* Your goal: Up to and including the line containing "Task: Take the", retype each line of the listing below exactly, beginning with the first.

· · · · · · ·

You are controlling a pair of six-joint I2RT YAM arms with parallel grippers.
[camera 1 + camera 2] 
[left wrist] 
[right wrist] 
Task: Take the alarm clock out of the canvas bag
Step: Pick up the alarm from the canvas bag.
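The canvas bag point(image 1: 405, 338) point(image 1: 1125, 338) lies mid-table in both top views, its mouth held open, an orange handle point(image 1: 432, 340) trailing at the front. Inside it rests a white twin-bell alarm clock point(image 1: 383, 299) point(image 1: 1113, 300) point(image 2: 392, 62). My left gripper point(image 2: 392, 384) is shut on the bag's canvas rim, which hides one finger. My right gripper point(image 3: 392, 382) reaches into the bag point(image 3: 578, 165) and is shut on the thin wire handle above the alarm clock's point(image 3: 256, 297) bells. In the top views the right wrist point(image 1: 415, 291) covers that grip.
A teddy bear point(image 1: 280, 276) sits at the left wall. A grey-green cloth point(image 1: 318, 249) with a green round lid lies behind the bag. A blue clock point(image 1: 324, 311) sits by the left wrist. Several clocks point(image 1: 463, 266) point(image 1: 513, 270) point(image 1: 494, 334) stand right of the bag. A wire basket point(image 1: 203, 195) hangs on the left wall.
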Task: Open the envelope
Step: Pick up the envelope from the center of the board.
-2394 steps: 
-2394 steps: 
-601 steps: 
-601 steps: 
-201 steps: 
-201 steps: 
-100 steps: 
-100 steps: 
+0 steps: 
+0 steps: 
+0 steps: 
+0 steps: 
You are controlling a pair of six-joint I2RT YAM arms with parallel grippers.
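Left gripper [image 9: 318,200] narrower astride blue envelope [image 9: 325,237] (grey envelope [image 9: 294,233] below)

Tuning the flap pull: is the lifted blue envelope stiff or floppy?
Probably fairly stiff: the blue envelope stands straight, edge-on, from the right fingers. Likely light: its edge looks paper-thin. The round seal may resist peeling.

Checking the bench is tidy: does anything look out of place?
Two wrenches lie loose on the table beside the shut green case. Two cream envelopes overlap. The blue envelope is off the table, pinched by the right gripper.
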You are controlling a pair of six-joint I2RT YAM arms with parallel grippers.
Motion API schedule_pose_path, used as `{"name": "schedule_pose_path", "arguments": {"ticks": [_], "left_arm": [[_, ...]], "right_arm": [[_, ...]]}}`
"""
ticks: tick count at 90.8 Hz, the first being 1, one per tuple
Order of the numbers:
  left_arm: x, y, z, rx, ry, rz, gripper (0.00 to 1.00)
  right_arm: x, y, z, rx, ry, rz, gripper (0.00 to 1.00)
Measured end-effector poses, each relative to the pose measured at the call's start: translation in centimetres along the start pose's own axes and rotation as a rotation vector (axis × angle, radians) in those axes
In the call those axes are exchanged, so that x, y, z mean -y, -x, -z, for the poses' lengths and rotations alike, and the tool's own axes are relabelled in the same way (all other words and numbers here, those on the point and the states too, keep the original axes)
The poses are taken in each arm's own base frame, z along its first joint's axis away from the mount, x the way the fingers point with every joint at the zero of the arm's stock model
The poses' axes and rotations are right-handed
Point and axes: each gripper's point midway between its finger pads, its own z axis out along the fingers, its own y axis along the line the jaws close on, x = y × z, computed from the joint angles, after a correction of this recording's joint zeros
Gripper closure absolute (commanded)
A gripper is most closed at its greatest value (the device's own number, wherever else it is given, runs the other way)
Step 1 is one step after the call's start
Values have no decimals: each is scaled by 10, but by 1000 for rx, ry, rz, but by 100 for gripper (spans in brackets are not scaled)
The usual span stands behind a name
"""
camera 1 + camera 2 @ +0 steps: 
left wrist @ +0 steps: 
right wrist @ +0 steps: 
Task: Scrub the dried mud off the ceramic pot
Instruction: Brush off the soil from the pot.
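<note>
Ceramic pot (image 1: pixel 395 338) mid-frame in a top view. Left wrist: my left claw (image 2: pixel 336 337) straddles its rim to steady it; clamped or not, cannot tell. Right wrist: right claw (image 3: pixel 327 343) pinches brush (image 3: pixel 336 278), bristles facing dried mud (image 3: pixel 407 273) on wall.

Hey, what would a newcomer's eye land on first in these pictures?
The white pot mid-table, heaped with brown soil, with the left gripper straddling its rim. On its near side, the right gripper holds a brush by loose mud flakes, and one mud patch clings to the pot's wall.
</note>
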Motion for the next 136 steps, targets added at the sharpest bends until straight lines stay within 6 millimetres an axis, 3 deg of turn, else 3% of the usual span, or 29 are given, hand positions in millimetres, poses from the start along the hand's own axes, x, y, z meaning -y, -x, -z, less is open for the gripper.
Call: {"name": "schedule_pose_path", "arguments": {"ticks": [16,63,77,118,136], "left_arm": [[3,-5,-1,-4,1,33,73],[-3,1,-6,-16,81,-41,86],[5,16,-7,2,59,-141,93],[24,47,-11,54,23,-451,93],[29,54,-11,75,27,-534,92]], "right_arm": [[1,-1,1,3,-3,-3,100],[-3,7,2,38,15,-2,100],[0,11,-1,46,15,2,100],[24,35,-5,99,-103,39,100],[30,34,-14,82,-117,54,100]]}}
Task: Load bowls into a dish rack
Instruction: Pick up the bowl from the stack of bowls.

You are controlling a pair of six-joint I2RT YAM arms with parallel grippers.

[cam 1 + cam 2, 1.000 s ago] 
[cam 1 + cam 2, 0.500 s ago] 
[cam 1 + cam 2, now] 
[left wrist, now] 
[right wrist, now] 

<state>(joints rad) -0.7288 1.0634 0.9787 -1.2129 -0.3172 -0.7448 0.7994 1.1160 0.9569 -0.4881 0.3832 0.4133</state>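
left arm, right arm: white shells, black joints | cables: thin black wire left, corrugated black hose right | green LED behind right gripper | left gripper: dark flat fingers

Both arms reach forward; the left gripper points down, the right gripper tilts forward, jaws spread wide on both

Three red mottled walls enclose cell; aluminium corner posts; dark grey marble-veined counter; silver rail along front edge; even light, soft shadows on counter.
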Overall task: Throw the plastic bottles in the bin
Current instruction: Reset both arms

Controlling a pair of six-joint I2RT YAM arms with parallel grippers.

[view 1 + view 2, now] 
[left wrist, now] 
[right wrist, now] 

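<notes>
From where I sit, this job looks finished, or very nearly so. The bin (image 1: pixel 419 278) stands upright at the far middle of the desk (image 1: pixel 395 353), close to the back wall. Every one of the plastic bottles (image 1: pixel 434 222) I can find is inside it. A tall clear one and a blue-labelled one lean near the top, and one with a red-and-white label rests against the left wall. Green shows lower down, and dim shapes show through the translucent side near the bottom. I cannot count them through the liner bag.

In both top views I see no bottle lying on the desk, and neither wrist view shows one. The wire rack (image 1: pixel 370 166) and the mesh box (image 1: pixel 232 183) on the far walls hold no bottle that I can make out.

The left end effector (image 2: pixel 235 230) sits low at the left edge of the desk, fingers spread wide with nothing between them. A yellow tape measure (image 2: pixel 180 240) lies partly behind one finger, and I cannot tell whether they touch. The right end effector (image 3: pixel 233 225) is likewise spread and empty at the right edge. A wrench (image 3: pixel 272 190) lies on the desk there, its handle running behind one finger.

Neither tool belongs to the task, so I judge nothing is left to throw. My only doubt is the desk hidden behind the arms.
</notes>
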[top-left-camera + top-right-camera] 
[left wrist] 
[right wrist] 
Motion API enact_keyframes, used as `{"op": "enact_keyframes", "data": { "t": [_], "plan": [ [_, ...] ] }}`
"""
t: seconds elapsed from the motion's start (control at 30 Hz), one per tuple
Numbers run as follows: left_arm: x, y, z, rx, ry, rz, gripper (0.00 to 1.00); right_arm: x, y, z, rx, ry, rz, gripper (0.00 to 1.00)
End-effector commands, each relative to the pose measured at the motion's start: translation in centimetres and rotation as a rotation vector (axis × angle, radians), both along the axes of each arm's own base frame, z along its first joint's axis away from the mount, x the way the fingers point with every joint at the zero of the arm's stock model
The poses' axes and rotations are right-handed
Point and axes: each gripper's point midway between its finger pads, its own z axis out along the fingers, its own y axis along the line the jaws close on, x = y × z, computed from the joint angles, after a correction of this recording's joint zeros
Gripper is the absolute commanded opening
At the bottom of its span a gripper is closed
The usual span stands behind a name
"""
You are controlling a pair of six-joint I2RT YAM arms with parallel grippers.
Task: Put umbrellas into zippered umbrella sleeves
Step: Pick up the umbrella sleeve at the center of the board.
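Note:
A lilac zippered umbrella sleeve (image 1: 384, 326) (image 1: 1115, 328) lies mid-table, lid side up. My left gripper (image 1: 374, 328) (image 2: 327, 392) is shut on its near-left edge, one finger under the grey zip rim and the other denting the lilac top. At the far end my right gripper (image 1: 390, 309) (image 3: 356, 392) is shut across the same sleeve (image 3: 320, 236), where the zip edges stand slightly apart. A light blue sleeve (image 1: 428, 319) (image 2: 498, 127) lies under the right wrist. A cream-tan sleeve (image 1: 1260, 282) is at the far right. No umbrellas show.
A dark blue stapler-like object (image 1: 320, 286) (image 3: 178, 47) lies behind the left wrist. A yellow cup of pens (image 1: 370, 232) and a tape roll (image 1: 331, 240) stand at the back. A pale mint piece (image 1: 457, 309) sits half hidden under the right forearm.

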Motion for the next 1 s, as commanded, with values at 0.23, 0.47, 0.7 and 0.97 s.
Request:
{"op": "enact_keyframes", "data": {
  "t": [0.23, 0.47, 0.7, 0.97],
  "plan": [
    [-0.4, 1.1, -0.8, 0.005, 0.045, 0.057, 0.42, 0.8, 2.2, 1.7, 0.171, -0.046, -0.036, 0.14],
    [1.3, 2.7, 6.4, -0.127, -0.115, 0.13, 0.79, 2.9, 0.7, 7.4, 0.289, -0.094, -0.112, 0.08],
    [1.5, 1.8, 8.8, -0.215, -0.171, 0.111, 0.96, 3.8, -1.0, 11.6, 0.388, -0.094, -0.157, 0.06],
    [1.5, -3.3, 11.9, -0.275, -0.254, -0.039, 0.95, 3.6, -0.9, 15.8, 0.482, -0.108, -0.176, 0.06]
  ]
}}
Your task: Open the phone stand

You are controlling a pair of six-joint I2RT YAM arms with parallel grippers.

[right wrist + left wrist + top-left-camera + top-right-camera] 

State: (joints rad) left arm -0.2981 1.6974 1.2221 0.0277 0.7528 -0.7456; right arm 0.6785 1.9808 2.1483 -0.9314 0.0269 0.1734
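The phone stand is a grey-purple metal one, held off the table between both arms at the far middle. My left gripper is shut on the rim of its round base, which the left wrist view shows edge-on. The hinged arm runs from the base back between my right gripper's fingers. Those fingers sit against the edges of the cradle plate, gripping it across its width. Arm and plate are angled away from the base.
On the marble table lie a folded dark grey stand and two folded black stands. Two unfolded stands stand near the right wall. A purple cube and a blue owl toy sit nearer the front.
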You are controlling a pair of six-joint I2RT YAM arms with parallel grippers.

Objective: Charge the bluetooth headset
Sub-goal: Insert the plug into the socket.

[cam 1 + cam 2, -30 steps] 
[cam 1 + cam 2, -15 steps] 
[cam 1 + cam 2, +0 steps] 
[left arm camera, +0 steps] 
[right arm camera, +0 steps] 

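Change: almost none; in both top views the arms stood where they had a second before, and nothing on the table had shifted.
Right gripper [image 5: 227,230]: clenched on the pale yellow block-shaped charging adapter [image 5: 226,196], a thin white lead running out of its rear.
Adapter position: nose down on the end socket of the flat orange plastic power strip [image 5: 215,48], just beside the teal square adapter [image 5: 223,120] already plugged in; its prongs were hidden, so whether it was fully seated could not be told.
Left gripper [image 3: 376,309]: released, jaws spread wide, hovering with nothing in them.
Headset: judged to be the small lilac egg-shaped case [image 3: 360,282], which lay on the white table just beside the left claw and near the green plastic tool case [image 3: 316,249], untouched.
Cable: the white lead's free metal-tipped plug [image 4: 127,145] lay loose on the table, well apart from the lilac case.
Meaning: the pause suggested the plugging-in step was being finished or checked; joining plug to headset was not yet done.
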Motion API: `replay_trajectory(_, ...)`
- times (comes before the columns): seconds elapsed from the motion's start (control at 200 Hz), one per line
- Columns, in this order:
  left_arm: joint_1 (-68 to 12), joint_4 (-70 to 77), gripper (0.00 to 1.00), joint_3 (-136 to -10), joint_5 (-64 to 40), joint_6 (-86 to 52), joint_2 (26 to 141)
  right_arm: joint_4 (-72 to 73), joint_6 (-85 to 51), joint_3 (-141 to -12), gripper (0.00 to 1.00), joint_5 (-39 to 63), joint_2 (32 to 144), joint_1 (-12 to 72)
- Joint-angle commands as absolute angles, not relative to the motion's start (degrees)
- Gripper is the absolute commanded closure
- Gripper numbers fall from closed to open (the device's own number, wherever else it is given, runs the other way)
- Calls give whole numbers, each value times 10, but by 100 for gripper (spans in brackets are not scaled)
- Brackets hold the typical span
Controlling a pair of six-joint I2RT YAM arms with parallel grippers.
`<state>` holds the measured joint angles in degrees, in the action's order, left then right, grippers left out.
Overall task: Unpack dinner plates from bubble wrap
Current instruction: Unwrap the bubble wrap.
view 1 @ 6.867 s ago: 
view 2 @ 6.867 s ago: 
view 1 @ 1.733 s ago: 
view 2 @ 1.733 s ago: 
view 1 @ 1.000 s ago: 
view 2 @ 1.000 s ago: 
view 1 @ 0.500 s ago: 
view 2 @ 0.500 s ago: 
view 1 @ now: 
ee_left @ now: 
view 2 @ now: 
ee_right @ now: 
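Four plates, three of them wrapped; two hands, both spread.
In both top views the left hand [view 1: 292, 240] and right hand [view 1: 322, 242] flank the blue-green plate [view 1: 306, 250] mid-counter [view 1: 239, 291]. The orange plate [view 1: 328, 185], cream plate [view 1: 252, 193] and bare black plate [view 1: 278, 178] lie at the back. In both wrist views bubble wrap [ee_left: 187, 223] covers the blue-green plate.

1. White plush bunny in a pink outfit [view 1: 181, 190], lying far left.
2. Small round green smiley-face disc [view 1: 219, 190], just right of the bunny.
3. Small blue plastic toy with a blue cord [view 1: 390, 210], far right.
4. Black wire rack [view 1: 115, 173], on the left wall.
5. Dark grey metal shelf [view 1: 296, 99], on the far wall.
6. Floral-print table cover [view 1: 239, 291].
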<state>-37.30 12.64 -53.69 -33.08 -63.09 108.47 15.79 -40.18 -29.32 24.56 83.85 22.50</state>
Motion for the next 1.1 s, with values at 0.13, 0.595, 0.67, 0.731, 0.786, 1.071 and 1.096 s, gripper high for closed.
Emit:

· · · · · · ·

* Result:
You are controlling a pair of six-joint I2RT YAM arms with parallel grippers.
[camera 1 + camera 2] 
[left wrist] 
[right wrist] 
Task: Take the alarm clock out of the canvas bag

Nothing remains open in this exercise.